**ASSIGNMENT**
Take the entries below and write them out exactly, with each picture removed.

**GIVEN RECORDS**
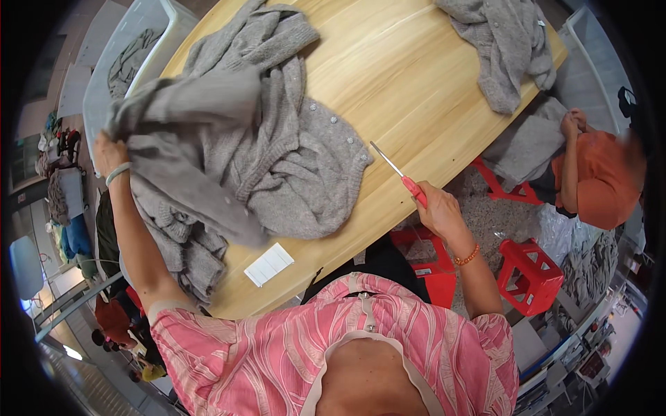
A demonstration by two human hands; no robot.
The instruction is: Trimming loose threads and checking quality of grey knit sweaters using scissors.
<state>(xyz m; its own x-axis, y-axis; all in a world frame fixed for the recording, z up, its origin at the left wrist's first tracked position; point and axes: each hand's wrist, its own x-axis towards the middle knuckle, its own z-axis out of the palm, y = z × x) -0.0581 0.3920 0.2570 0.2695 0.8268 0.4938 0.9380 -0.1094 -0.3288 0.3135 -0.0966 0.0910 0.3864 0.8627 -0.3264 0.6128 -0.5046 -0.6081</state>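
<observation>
My left hand [109,154] is closed on the edge of a grey knit cardigan [305,180], lifting part of it at the table's left side. The raised cloth is blurred by motion. Several round, glittery buttons run along the cardigan's right edge, which lies on the table. Out past the table's near edge, my right hand [442,213] is closed round a red-handled tool [411,186]. Its slim metal end points up and left toward the cardigan; whether it is a pair of scissors or a single-shaft tool I cannot tell.
More grey knitwear lies on the wooden table [374,62], including a garment [503,52] at the far right. A white label card [268,264] rests near the front edge. Pale bins [163,55] flank the table. Red stools [531,277] and a seated person in orange are on the right.
</observation>
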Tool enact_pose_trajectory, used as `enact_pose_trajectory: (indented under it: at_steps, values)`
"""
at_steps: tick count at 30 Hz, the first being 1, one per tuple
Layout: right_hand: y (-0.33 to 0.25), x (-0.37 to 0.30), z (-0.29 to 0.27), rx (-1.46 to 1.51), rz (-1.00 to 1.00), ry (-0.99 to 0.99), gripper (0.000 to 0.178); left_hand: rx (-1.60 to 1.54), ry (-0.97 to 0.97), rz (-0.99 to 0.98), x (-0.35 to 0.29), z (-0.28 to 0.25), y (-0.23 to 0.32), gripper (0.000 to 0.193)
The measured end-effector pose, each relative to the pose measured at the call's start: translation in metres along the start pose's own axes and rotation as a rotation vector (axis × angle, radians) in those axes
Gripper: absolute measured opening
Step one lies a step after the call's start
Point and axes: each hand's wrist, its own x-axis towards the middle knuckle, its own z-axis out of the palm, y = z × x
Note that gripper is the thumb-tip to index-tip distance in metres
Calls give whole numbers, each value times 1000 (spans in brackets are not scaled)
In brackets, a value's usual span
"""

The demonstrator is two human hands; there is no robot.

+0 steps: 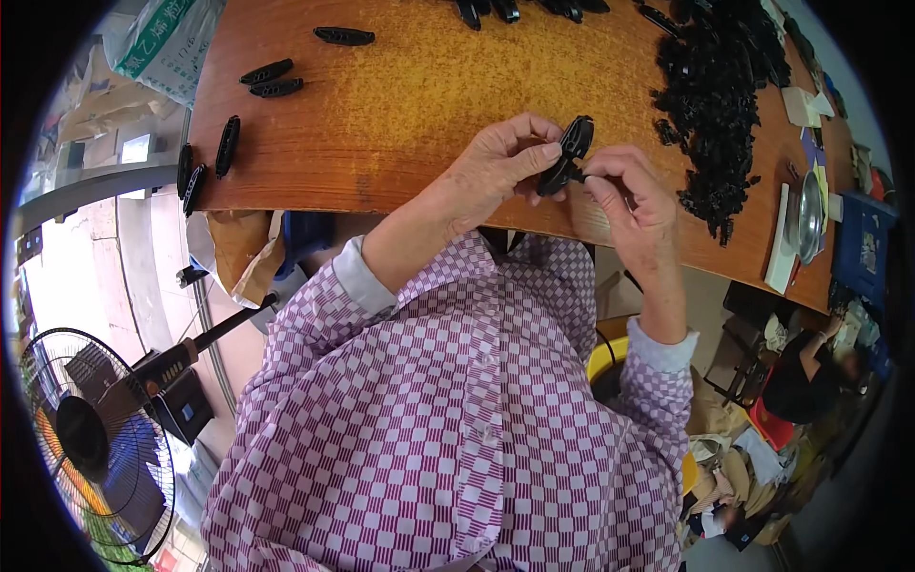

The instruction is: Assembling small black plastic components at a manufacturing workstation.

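My left hand (496,172) grips a long, oval black plastic part (577,136) above the table's near edge, thumb on its face. The part is tilted, its upper end pointing away from me. Close on its right, my right hand (637,198) has thumb and forefinger pinched on a small black piece (578,175) that touches the part's lower side. How the two join is hidden by the fingers. To the right of my hands, a large pile of small black plastic pieces (710,114) spreads over the table.
On the wooden table (400,105), similar oval black parts (344,36) lie at the left and along the far edge. A metal bowl (810,217) stands at the right. A standing fan (86,434) is at my left; a person (803,381) sits farther right.
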Motion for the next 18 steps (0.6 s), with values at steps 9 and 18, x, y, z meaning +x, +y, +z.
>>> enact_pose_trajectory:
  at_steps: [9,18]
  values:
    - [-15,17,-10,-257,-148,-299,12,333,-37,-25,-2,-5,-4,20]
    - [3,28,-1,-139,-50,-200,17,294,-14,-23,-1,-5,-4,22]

**OUTPUT FOR THIS TASK**
A demonstration by two human hands; no robot.
The instruction is: Trimming loose threads and checking quality of grey knit sweaters using scissors.
<state>(xyz m; its own x-axis, y-axis; all in a world frame fixed for the recording, z up, its origin at the left wrist's first tracked position; point and axes: each hand's wrist, its own x-axis towards the middle knuckle, its own z-axis out of the palm, y = z × x) -0.0581 0.3920 0.2570 0.2695 0.8268 0.4938 0.9380 -0.1094 -0.3288 0.3135 -0.0966 0.0910 0.3864 0.8627 -0.3264 0.6128 -0.5046 -0.6081</state>
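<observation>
My left hand [109,154] is closed on the edge of a grey knit cardigan [305,180], lifting part of it at the table's left side. The raised cloth is blurred by motion. Several round, glittery buttons run along the cardigan's right edge, which lies on the table. Out past the table's near edge, my right hand [442,213] is closed round a red-handled tool [411,186]. Its slim metal end points up and left toward the cardigan; whether it is a pair of scissors or a single-shaft tool I cannot tell.
More grey knitwear lies on the wooden table [374,62], including a garment [503,52] at the far right. A white label card [268,264] rests near the front edge. Pale bins [163,55] flank the table. Red stools [531,277] and a seated person in orange are on the right.
</observation>
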Tool enact_pose_trajectory, used as `enact_pose_trajectory: (indented under it: at_steps, values)`
"""
at_steps: tick count at 30 Hz, the first being 1, one per tuple
Layout: right_hand: y (-0.33 to 0.25), x (-0.37 to 0.30), z (-0.29 to 0.27), rx (-1.46 to 1.51), rz (-1.00 to 1.00), ry (-0.99 to 0.99), gripper (0.000 to 0.178); left_hand: rx (-1.60 to 1.54), ry (-0.97 to 0.97), rz (-0.99 to 0.98), x (-0.35 to 0.29), z (-0.28 to 0.25), y (-0.23 to 0.32), gripper (0.000 to 0.193)
The measured end-effector pose, each relative to the pose measured at the call's start: translation in metres along the start pose's own axes and rotation as a rotation vector (axis × angle, radians) in those axes
Gripper: absolute measured opening
Step one lies a step after the call's start
Point and axes: each hand's wrist, its own x-axis towards the middle knuckle, its own z-axis out of the palm, y = z × x
Note that gripper is the thumb-tip to index-tip distance in metres
Calls give whole numbers, each value times 1000 (spans in brackets are not scaled)
In brackets, a value's usual span
"""

The demonstrator is two human hands; there is no robot.

+0 steps: 

The instruction is: Assembling small black plastic components at a manufacturing workstation.

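My left hand (496,172) grips a long, oval black plastic part (577,136) above the table's near edge, thumb on its face. The part is tilted, its upper end pointing away from me. Close on its right, my right hand (637,198) has thumb and forefinger pinched on a small black piece (578,175) that touches the part's lower side. How the two join is hidden by the fingers. To the right of my hands, a large pile of small black plastic pieces (710,114) spreads over the table.
On the wooden table (400,105), similar oval black parts (344,36) lie at the left and along the far edge. A metal bowl (810,217) stands at the right. A standing fan (86,434) is at my left; a person (803,381) sits farther right.
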Motion for the next 18 steps (0.6 s), with values at steps 9 and 18, x, y, z meaning +x, +y, +z.
>>> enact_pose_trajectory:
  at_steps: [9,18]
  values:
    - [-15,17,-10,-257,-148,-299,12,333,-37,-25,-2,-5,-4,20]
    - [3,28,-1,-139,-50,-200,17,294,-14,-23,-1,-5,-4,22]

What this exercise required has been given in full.